§ **Task statement**: Nothing but a number belongs in the answer: how many lines of the records below contain the string "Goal".

§ **Records supplied**:
------------------------------------------------

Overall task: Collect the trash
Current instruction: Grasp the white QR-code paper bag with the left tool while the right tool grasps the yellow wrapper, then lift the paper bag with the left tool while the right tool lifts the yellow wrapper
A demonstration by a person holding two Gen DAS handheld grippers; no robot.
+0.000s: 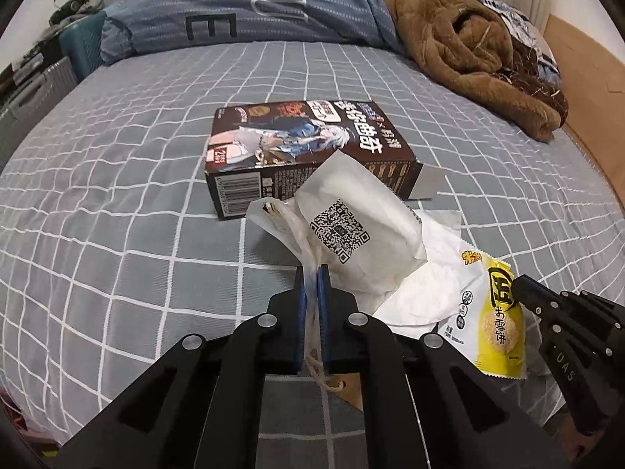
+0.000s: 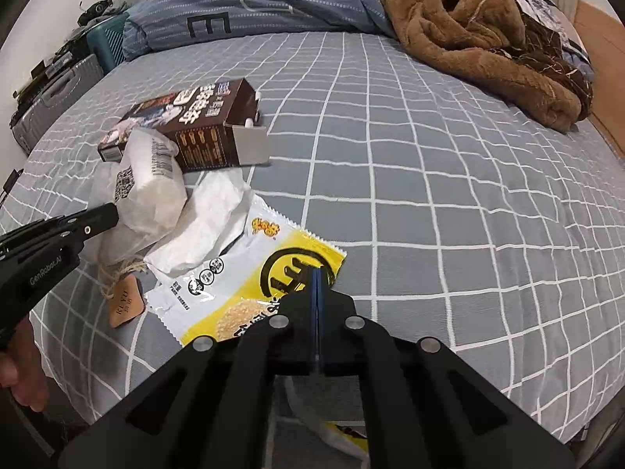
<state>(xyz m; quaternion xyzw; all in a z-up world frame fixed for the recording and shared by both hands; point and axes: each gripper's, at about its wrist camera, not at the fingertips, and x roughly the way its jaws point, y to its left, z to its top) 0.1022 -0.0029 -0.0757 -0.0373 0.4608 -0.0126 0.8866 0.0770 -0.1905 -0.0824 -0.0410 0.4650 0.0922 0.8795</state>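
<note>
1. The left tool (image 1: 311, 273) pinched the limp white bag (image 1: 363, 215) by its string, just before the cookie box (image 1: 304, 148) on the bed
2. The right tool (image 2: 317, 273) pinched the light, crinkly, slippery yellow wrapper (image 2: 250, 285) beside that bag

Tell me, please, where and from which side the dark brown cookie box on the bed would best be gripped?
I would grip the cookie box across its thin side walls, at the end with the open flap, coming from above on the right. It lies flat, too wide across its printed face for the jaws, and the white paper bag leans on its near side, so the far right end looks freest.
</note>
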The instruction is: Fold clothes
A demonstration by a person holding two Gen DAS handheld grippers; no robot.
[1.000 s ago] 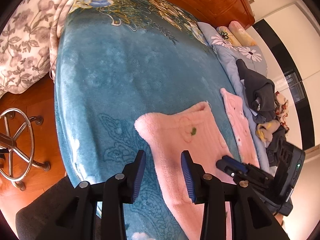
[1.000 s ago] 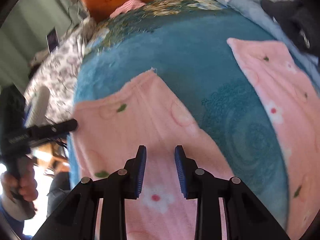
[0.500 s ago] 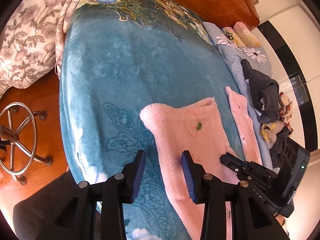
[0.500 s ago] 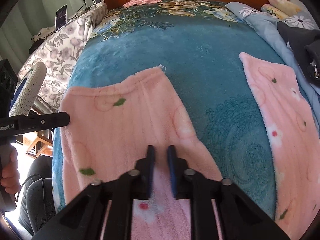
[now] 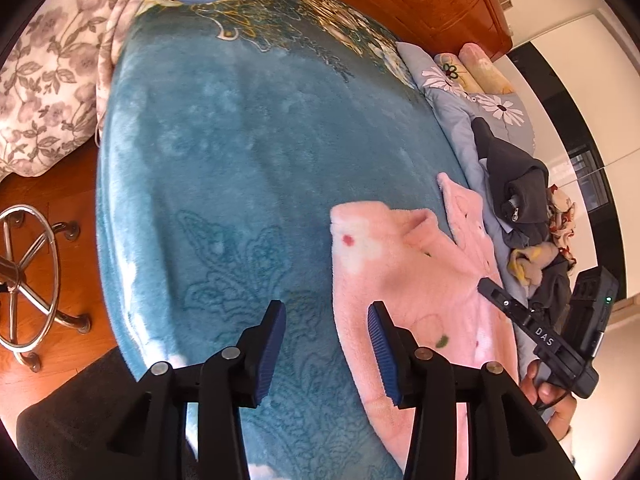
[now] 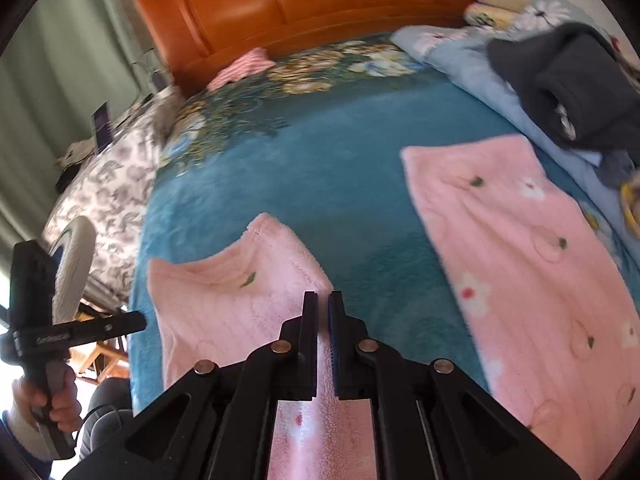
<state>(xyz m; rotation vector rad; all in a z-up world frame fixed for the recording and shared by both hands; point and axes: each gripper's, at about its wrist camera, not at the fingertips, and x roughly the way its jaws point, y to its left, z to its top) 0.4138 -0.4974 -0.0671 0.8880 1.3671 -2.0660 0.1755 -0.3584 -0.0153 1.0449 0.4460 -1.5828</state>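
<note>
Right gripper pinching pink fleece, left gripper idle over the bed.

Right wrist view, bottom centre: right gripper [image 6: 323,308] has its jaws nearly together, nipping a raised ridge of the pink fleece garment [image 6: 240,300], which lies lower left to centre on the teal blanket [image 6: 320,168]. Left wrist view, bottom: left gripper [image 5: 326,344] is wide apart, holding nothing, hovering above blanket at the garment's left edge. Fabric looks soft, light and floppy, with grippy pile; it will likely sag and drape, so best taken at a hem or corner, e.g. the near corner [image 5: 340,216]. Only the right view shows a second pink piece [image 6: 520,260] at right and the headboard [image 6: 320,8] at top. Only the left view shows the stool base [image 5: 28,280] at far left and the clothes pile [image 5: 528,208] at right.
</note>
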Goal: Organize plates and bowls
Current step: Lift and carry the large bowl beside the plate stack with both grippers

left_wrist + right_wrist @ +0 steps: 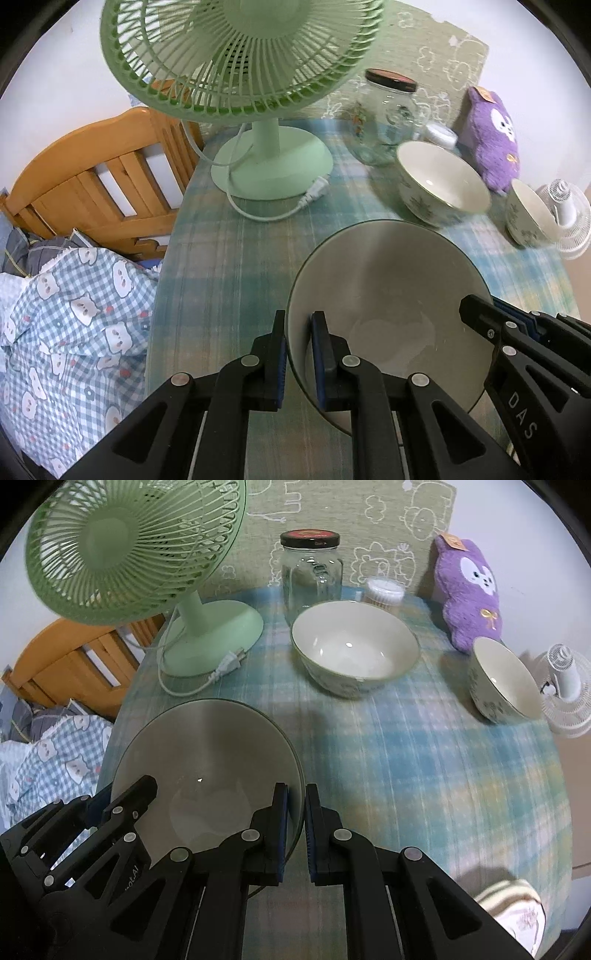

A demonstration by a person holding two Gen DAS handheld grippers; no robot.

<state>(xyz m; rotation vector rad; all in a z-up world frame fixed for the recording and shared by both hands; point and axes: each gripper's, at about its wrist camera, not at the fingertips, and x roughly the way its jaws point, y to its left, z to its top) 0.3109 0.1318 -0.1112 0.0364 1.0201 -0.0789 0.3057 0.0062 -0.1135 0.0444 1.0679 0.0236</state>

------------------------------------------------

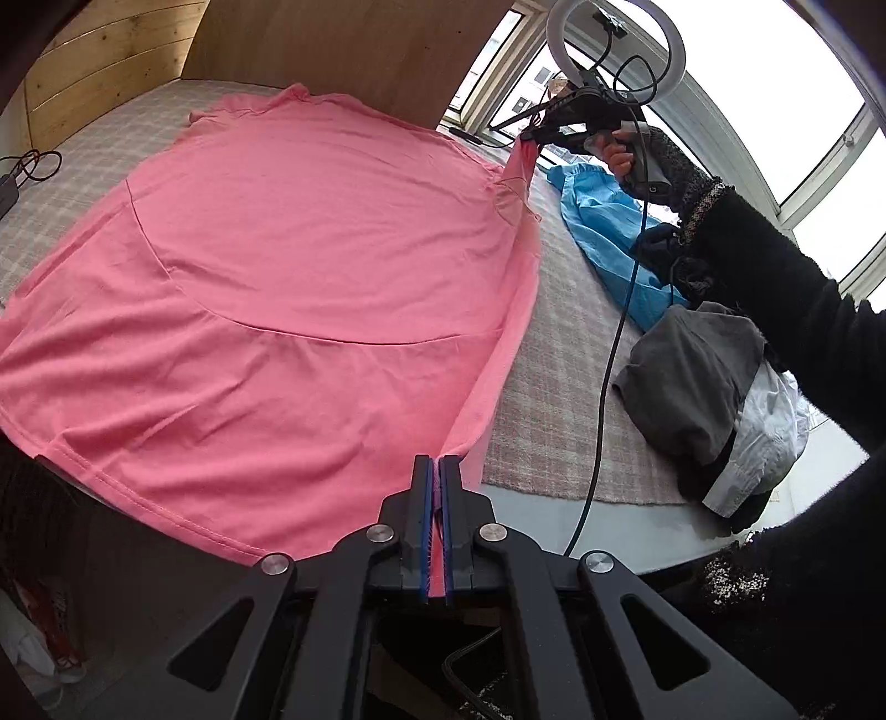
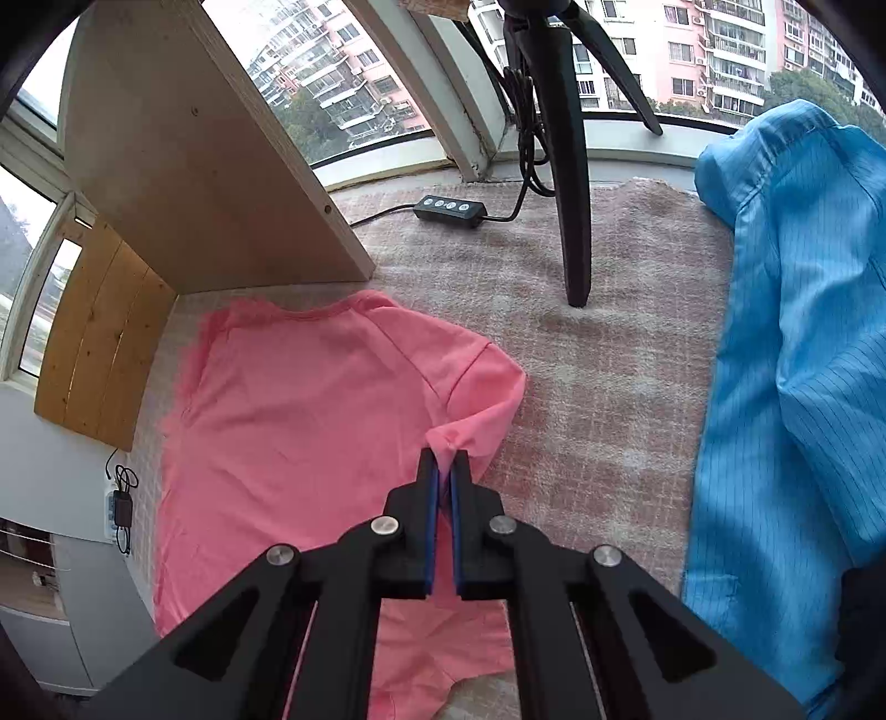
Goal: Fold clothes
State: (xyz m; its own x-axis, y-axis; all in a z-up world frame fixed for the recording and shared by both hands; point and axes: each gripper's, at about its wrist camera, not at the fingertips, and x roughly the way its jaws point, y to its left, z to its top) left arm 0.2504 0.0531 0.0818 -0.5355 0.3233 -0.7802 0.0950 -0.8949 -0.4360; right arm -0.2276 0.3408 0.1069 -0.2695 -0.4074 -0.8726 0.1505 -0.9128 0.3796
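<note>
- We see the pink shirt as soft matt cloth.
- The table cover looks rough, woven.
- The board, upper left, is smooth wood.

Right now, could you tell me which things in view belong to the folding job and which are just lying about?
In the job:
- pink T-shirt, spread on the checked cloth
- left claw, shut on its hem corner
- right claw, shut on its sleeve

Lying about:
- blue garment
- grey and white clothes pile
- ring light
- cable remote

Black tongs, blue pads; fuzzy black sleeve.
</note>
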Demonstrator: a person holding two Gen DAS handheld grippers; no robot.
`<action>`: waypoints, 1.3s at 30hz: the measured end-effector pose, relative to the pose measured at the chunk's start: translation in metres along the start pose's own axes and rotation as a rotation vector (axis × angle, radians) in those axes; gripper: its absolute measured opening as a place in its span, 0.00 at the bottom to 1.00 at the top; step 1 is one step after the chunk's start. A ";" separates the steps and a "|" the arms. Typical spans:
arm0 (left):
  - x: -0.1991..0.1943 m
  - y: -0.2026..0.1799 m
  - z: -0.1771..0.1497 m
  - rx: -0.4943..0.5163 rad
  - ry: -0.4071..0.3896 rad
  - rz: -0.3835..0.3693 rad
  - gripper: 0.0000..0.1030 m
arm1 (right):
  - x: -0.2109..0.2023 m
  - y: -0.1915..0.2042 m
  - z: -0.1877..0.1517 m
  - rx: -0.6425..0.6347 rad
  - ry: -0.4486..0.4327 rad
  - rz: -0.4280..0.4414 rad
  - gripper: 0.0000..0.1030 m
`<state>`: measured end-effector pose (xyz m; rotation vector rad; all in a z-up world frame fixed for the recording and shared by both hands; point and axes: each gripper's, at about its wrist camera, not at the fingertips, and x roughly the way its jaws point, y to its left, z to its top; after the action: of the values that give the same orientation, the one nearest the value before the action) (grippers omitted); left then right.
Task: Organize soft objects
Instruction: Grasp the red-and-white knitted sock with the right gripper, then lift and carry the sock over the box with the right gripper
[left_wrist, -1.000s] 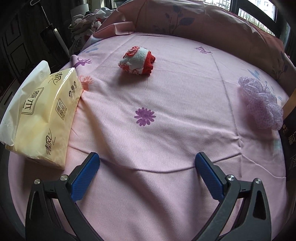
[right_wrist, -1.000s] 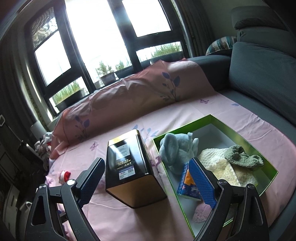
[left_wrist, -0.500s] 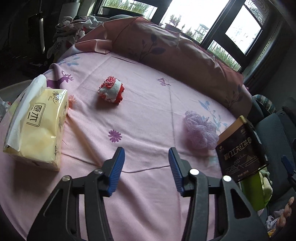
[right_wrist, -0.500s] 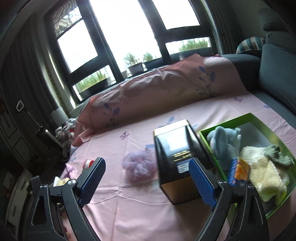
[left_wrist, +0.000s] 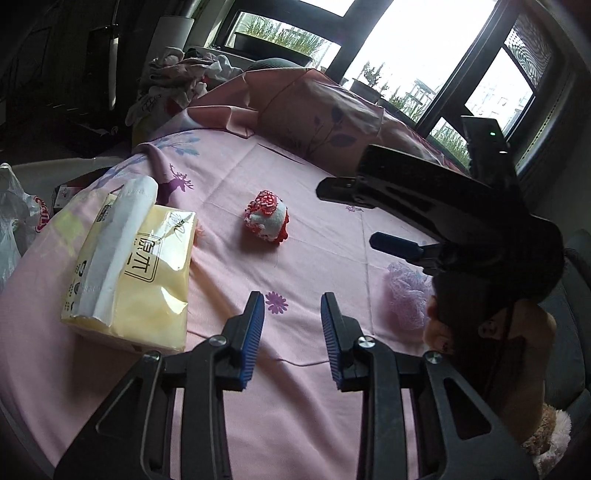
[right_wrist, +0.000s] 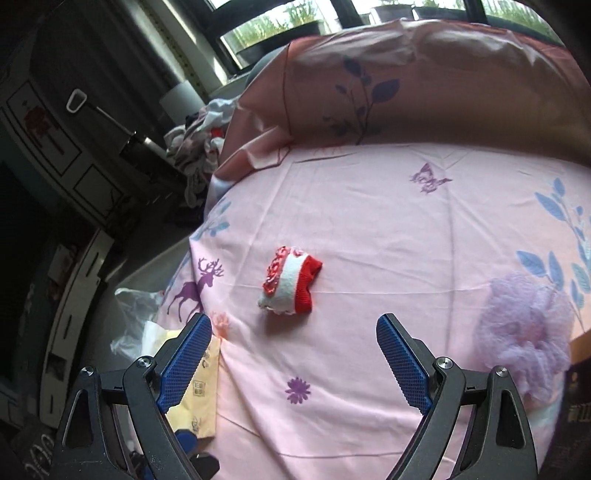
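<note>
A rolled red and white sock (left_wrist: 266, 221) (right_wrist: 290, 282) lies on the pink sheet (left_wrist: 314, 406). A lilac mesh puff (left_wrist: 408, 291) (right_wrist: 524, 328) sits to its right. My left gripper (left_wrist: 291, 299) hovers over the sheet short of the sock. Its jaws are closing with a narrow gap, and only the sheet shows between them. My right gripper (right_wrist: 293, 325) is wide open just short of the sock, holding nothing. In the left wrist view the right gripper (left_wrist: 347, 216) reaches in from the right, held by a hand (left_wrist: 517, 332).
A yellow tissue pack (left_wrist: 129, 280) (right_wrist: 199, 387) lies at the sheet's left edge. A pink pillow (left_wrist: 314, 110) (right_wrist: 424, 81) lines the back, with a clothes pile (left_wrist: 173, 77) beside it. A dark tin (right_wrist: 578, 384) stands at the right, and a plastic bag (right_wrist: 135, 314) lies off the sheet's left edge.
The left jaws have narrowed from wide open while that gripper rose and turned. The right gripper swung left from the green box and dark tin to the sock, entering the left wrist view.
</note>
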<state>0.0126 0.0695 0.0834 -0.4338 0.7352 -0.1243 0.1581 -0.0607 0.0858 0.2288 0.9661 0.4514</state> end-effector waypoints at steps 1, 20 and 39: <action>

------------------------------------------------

§ **Expected answer**: 2